RECORDS FOR THE EXERCISE:
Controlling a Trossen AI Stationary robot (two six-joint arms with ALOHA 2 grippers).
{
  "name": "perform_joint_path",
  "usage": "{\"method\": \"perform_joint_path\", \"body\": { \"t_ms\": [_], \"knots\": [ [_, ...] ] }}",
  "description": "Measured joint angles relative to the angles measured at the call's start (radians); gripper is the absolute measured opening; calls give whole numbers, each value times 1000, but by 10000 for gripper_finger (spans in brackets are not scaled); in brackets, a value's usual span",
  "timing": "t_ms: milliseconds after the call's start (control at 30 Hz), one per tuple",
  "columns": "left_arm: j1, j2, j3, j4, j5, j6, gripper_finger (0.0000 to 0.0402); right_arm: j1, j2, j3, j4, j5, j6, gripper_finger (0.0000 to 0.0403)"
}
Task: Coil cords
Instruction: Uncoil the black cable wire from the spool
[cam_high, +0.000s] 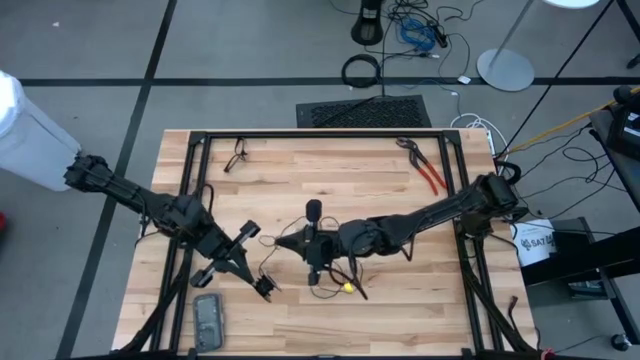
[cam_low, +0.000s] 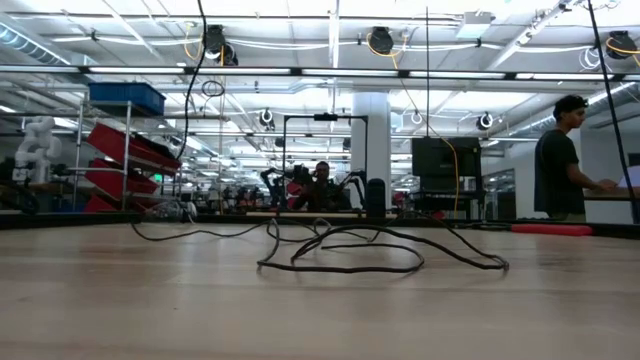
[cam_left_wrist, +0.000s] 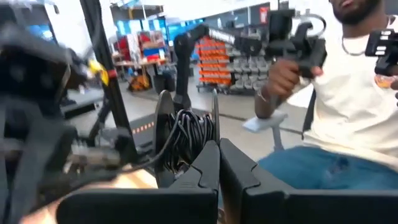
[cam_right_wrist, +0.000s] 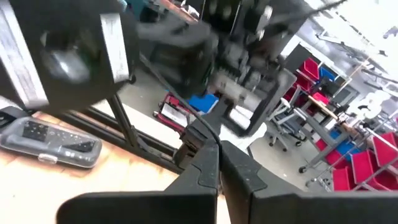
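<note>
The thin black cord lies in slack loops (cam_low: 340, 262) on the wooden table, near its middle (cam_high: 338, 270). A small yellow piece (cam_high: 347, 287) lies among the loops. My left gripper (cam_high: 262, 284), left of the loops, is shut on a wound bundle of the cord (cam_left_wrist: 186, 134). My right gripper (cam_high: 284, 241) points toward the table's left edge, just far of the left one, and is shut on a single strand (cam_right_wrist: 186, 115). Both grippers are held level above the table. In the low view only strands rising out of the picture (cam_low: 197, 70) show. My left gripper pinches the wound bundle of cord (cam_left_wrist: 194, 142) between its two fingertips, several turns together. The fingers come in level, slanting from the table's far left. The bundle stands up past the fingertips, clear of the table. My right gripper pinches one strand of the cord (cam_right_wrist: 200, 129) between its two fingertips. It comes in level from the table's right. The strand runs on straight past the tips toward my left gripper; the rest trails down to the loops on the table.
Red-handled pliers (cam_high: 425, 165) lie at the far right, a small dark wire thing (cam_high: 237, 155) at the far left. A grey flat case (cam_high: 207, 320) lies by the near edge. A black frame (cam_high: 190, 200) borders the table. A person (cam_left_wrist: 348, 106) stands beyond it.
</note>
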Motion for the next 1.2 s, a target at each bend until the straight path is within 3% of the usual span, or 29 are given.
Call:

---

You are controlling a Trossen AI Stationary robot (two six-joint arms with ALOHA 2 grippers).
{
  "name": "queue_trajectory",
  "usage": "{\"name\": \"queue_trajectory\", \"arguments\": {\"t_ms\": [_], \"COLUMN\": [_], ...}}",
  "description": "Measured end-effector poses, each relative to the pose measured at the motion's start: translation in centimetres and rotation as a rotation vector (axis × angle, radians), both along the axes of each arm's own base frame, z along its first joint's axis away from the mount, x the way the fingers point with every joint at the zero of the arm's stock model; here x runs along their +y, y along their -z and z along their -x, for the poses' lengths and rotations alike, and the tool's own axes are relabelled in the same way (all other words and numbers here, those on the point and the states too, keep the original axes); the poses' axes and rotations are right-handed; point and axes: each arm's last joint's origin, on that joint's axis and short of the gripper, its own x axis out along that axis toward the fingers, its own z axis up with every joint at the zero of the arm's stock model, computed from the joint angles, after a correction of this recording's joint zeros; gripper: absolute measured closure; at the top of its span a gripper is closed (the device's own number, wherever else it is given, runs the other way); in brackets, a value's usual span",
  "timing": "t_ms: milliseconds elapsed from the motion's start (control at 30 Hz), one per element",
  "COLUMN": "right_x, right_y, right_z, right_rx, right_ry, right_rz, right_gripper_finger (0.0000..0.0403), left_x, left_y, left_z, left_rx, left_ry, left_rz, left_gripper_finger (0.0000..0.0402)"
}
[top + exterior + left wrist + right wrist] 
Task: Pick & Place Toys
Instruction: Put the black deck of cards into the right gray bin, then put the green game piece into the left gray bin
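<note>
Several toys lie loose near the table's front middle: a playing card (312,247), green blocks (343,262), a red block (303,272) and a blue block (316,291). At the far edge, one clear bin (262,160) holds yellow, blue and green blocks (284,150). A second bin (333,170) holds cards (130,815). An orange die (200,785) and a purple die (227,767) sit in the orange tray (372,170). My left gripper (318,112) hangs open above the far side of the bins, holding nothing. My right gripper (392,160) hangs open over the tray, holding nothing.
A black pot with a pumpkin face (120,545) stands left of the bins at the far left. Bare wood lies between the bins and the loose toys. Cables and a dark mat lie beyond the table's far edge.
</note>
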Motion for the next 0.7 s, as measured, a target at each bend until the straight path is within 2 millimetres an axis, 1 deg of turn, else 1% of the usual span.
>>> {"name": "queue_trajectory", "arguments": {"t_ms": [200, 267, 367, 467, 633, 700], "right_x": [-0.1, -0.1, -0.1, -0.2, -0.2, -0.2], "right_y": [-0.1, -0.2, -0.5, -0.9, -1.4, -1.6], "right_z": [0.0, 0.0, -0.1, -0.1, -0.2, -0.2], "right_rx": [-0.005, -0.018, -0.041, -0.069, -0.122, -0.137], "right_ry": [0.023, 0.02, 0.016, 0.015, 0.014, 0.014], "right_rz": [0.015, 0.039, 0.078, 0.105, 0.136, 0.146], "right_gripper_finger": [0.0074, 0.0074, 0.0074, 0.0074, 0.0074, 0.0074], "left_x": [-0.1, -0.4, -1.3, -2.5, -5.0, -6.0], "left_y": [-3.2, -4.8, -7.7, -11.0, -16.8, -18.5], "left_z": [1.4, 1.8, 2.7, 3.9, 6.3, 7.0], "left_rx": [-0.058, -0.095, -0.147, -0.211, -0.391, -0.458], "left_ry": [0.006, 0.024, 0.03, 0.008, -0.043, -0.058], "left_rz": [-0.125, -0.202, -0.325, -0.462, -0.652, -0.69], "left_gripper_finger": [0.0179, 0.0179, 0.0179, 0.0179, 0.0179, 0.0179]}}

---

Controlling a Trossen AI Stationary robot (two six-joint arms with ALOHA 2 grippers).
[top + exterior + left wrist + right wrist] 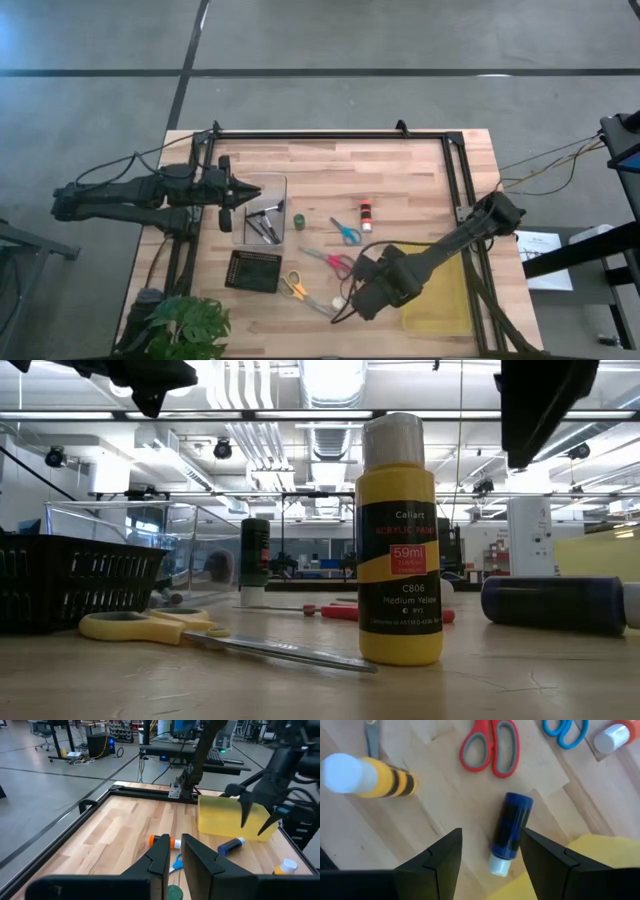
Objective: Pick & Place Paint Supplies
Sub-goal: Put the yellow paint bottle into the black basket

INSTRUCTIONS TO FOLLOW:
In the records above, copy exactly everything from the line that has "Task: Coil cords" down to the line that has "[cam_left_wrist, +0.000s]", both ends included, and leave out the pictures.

SOLUTION FOR THIS EXERCISE:
Task: Coil cords
Instruction: Uncoil the black cable wire from the spool
[cam_high, +0.000s] 
[cam_low, +0.000s] 
[cam_left_wrist, +0.000s] 

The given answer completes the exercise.